→ Task directions
Your task is to copy the listing exactly. Drop any pictures from the copy.

[Start of section]

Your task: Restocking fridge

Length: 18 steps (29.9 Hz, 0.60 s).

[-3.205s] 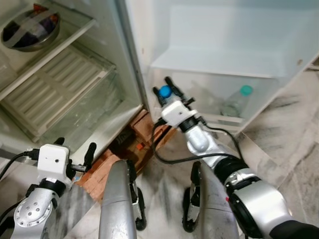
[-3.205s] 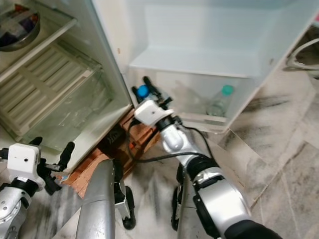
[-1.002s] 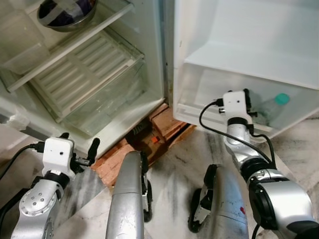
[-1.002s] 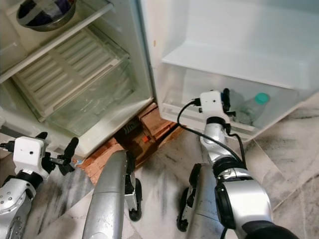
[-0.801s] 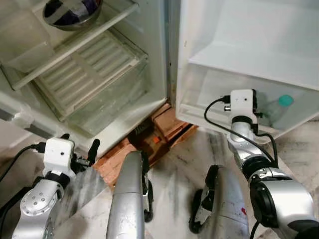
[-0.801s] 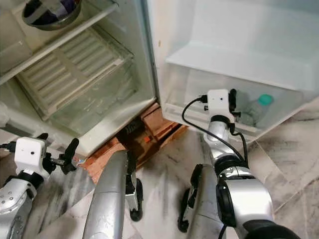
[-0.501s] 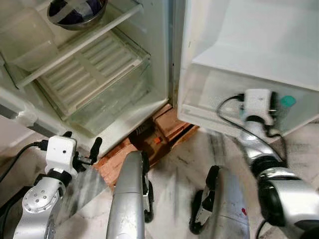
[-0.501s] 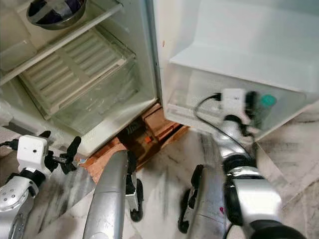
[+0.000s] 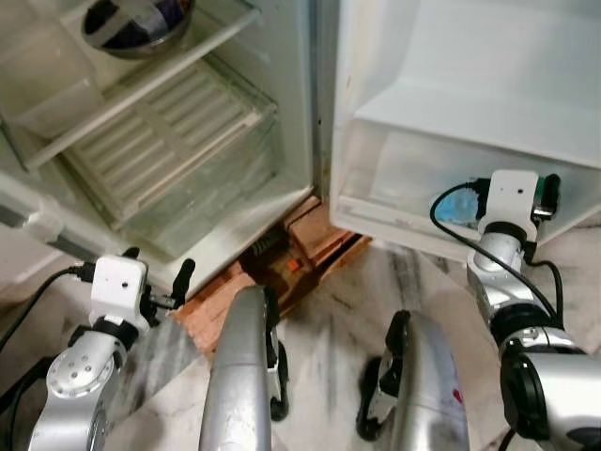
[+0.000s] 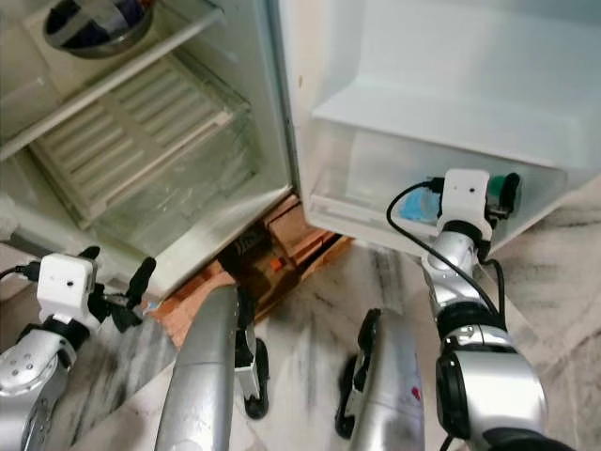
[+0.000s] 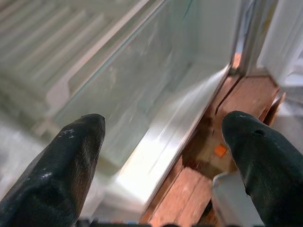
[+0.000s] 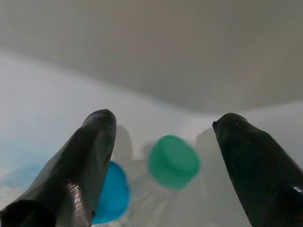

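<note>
Right gripper [image 12: 168, 156] spread wide, empty; two blurred bottle caps, green [image 12: 173, 161] and blue [image 12: 112, 193] at seven o'clock, bottles hidden

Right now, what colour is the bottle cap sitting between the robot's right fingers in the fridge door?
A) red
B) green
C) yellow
B, the right wrist view shows a green cap in the open gap between the right gripper's two black fingers, with a blue cap beside it.

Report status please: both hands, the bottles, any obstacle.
Right hand open at the door bin, holding nothing. Green-cap bottle and blue-cap bottle standing in the bin. Left hand open, idle, low by the fridge. No obstacle seen.
</note>
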Available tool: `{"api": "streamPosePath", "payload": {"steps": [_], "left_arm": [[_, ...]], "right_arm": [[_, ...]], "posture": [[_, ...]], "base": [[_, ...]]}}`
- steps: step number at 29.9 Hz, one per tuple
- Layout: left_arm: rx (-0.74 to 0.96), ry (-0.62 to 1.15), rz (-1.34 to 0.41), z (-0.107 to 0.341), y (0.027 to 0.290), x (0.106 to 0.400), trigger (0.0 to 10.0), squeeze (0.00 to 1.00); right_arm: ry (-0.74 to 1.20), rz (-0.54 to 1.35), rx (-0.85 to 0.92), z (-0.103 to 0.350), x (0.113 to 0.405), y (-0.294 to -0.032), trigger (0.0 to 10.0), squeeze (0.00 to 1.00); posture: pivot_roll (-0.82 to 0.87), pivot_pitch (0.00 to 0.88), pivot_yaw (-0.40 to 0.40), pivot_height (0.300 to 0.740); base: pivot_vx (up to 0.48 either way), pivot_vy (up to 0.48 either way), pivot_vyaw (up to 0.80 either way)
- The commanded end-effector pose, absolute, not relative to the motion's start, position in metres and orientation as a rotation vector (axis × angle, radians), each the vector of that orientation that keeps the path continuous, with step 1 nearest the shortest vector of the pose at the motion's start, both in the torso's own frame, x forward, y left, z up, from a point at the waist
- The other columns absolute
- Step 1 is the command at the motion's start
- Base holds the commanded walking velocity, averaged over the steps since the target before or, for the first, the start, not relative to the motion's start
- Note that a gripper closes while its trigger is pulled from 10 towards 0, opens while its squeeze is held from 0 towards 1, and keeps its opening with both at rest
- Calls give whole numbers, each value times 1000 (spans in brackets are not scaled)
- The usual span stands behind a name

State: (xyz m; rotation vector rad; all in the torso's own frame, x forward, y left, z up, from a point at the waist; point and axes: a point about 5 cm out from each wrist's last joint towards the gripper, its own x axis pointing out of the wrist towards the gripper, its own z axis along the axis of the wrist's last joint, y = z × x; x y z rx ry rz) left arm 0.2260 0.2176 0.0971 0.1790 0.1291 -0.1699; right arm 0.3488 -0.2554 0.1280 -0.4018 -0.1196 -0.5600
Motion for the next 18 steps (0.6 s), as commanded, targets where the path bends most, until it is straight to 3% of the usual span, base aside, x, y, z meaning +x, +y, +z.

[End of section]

→ Task answer
Your task: Restocking fridge

Length: 18 steps (29.9 Hz, 0.60 s).

[-3.205s] 
[-3.205s] 
[-1.002s] 
[-1.002s] 
[-0.801s] 
[-0.801s] 
[-0.501s] 
[-0.501s] 
[+0.000s] 
[+0.000s] 
[+0.000s] 
[+0.000s] 

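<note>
Right gripper [image 12: 168, 156] spread wide, empty; two blurred bottle caps, green [image 12: 173, 161] and blue [image 12: 112, 193] at seven o'clock, bottles hidden

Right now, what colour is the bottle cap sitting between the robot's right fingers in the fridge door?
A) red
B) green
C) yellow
B, the right wrist view shows a green cap in the open gap between the right gripper's two black fingers, with a blue cap beside it.

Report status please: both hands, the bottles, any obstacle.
Right hand open at the door bin, holding nothing. Green-cap bottle and blue-cap bottle standing in the bin. Left hand open, idle, low by the fridge. No obstacle seen.
</note>
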Available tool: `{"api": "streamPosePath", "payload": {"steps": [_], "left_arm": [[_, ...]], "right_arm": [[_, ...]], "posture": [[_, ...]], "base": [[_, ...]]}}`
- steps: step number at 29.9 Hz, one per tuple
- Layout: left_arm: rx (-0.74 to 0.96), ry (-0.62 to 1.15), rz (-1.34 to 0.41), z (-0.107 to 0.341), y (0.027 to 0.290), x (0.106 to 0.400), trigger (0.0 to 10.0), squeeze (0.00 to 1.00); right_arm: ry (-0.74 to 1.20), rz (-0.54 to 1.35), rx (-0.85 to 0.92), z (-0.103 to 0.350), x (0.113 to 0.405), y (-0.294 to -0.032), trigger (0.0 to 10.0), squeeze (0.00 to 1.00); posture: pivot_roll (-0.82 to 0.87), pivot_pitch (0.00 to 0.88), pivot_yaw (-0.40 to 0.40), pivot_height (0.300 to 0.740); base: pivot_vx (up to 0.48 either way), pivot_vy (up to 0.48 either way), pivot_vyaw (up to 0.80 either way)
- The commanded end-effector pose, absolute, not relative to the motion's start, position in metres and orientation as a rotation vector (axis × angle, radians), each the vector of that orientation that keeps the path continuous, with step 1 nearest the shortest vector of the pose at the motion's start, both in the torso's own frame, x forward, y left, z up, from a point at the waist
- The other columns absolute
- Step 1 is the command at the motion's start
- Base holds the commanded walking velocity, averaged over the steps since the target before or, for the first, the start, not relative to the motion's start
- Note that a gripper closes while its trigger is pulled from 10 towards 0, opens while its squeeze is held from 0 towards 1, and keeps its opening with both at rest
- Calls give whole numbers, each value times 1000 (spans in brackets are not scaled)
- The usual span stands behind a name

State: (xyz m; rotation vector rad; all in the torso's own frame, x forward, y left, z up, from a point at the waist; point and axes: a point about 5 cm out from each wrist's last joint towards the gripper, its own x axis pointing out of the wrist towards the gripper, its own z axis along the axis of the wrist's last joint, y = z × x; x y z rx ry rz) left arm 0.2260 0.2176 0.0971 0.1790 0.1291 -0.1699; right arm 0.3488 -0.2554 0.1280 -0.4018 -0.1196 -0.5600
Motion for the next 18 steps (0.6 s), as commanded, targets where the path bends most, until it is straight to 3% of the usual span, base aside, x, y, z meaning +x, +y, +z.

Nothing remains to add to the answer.